### What the exercise asks:
Exactly the lines from the beginning of the listing below through the line that contains "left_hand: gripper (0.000" should be transcribed, and pictures must stay out.

*****

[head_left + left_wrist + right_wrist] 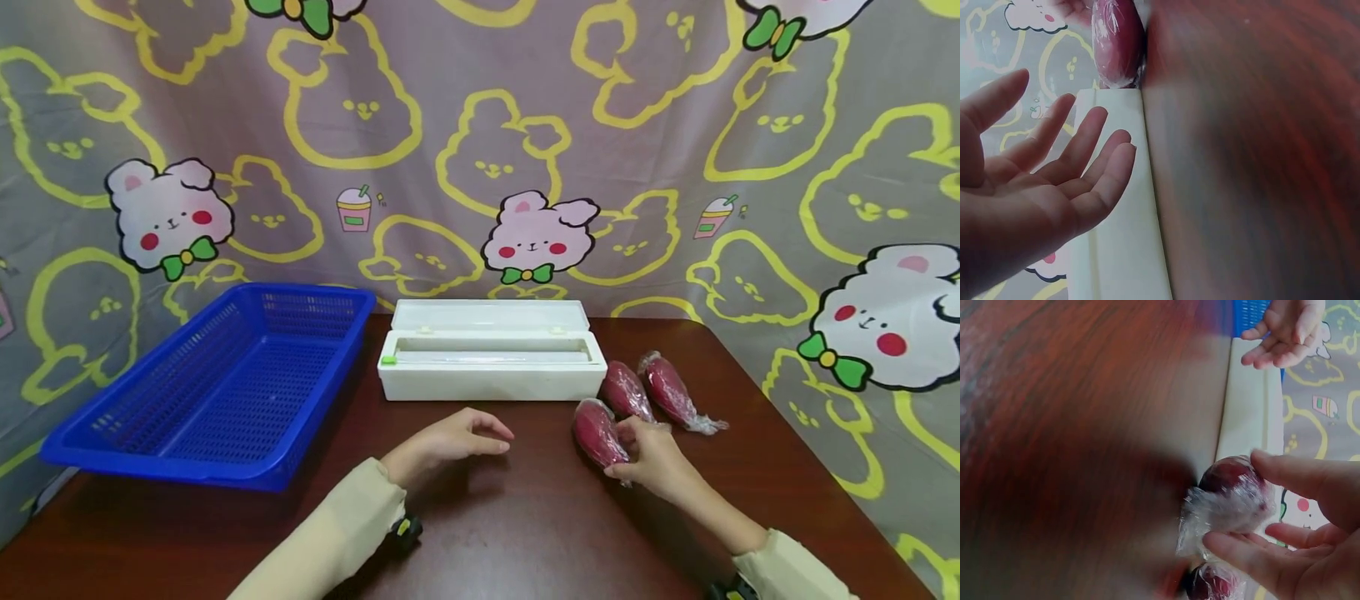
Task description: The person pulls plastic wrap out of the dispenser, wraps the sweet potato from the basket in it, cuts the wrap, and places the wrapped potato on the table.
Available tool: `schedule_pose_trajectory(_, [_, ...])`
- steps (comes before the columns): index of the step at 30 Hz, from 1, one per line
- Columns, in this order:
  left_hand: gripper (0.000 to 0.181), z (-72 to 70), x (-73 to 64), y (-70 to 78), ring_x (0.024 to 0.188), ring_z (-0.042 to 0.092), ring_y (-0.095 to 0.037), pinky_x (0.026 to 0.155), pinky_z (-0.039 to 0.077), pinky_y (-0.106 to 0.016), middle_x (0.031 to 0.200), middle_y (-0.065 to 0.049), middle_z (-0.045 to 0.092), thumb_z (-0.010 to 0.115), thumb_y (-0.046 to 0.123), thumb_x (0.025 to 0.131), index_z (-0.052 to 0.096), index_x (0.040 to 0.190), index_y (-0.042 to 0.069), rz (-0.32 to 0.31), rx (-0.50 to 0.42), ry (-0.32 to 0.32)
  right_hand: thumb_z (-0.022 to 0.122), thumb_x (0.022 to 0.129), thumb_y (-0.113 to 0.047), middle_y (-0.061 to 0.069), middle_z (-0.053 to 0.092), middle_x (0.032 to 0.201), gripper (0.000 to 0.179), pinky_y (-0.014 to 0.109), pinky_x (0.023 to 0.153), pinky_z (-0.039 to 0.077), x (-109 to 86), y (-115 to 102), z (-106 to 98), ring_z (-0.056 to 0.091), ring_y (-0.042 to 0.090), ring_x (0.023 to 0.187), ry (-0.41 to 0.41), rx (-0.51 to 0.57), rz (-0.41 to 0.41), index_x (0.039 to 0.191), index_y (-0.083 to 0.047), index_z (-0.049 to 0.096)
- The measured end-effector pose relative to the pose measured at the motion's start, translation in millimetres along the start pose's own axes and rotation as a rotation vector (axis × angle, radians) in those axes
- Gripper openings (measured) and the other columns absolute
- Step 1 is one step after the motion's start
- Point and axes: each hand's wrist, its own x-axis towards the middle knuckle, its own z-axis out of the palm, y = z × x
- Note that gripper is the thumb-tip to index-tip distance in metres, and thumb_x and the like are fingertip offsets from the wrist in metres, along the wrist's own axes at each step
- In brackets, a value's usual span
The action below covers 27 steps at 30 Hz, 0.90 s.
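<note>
My right hand [654,458] is at the near end of a dark-red oblong bundle [596,433] in clear film, on the table in front of the dispenser's right end. The right wrist view shows my thumb [1291,475] against one side of this wrapped bundle [1230,481] and my fingers by its crumpled film end. Two similar wrapped bundles lie just behind: one [627,390] in the middle, another [670,387] farthest right. My left hand [453,442] hovers over the table, fingers loosely bent and holding nothing, in front of the white cling film dispenser [487,383].
The dispenser's lid [491,315] stands raised, with a film roll [491,357] inside and a green slider [388,361] at its left end. A blue plastic basket [247,400] stands on the left of the brown table [510,533]. A patterned cloth [652,250] hangs behind.
</note>
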Motion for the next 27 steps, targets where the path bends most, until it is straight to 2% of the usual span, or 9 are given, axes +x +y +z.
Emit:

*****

### Output of the exercise:
[head_left + left_wrist + right_wrist] 
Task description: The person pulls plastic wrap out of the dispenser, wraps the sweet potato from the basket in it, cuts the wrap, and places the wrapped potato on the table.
Available tool: `schedule_pose_trajectory(_, [_, ...])`
- steps (comes before the columns): index of the step at 30 Hz, from 1, one per line
- Columns, in this order:
  left_hand: gripper (0.000 to 0.181), z (-72 to 70), x (-73 to 64), y (-70 to 78), ring_x (0.024 to 0.188), ring_z (-0.042 to 0.092), ring_y (-0.095 to 0.037), pinky_x (0.026 to 0.155), pinky_z (-0.039 to 0.077), pinky_y (-0.106 to 0.016), middle_x (0.031 to 0.200), middle_y (-0.065 to 0.049), middle_z (-0.045 to 0.092), thumb_z (-0.010 to 0.115), thumb_y (-0.046 to 0.123), thumb_x (0.025 to 0.131), index_z (-0.052 to 0.096), index_x (0.040 to 0.190), index_y (-0.042 to 0.069), rz (-0.32 to 0.31), rx (-0.50 to 0.42), ry (-0.32 to 0.32)

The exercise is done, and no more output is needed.